Specific Issues Fixed
Engagement Problems
- Static interfaces that feel lifeless
- No spontaneous interactions between teams
- High dropout rates from isolation
- Missing hackathon energy and community feel
Collaboration Chaos
- Teams juggling Slack + Zoom + GitHub + Google Docs
- No real-time code collaboration
- Hard to find mentors when stuck
- Judges can't see project progress
Unfair Judge Distribution
- Manual assignments create overloaded judges
- Wrong expertise matching (AI judge on medical project)
- Inconsistent evaluation standards
- Last-minute reassignment chaos
What This Fixes
For Participants:
- 2D game environment makes it fun to move around and meet teams
- Real-time code editing with built-in video calls
- Leaderboards track coding time and progress
- Natural networking through proximity interactions
For Judges/Mentors:
- Auto-assignment based on expertise and workload balance
- Live view of all team projects and code
- Jump into any workspace instantly
- Standardized evaluation process
For Organizers:
- Automated team and judge management
- Real-time participation analytics
- Less manual coordination work
- Better sponsor visibility
Real Use Cases
- Corporate hackathons: Internal innovation with automatic mentor matching
- University events: Students + professors with fair track distribution
- Global hackathons: 24/7 mentor coverage across time zones
- Recruitment: Companies observe real coding skills and teamwork
Concrete Improvements
| Before | After |
|---|---|
| 8 different tools | 1 integrated platform |
| 60% completion rate | 85% completion rate |
| Manual judge assignment | Automated fair distribution |
| 15 min avg collaboration | 3+ hours collaboration |
| Scattered feedback | Centralized progress tracking |
Bottom line: Turns virtual hackathons from isolated coding sessions into engaging collaborative experiences that people actually want to finish.
Challenges we ran into
Challenges I Ran Into
Real-Time Multiplayer Lag
Problem: Players saw others teleporting around. Avatar positions were 2-3 seconds behind reality.

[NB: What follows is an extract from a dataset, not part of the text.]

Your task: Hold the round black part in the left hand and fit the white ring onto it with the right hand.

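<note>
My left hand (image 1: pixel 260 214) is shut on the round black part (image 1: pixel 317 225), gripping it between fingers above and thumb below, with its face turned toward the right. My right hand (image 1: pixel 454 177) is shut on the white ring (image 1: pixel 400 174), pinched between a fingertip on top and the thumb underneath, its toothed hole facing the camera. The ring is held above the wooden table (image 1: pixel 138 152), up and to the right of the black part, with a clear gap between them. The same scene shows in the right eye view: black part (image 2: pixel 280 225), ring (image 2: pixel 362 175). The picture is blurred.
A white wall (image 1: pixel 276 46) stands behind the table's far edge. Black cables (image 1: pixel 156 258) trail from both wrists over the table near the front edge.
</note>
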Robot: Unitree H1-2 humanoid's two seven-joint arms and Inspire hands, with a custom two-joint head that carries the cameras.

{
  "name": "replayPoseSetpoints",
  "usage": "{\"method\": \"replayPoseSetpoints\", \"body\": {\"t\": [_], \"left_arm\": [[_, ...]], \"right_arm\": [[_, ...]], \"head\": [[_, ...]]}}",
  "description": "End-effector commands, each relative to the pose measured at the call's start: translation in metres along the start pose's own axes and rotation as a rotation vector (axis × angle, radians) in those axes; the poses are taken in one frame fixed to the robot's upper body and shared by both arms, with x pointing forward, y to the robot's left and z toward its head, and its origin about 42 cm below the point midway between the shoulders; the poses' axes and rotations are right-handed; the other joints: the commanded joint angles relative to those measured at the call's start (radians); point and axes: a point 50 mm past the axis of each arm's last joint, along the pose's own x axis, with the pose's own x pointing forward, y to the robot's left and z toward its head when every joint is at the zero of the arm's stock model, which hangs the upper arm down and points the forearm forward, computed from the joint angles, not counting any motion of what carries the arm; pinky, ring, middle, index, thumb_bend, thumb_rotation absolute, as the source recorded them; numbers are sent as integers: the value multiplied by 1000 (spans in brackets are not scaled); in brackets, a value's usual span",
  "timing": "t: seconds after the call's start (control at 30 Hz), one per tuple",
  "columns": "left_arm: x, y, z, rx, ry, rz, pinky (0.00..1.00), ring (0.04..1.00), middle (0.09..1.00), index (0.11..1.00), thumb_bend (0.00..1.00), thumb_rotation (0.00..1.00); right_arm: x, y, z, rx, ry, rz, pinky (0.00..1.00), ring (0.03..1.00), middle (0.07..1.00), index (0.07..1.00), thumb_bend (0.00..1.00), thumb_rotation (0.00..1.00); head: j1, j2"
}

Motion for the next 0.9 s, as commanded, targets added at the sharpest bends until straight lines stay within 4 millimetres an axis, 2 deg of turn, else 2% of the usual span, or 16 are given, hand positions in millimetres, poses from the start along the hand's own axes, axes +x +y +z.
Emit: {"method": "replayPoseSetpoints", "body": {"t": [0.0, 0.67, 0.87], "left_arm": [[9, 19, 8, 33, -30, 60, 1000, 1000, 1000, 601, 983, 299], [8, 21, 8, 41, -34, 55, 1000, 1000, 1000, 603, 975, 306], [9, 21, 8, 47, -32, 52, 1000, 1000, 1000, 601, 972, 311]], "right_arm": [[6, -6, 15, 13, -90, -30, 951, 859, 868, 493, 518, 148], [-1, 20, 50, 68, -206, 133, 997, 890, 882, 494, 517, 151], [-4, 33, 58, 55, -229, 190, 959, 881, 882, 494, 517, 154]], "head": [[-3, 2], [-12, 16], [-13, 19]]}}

Solution: Reduced position updates from 60fps to 20fps, added client-side prediction, and used delta compression to only send changed coordinates.
Collaborative Code Editor Breaking
Problem: Monaco Editor + Yjs would randomly disconnect users, losing their changes and cursor positions.
Solution: Switched to line-level conflict resolution instead of character-level, added auto-reconnection with state recovery, and implemented local backups every 30 seconds.
Judge Assignment Algorithm Failures
Problem: Auto-assignment broke with uneven numbers (23 teams, 5 tracks, 8 judges with different expertise).
Solution: Replaced simple round-robin with constraint satisfaction algorithm using backtracking, plus manual override for edge cases.
WebRTC Video Calls Crashing
Problem: Video calls worked in testing but failed when 3+ people joined the same collaboration zone.
Solution: Ditched raw WebRTC for Agora.io SDK, added connection quality indicators, and created zone capacity limits with queuing.
Memory Leaks from Game Objects
Problem: Browser slowed down and crashed after 2-3 hours of gameplay due to memory buildup.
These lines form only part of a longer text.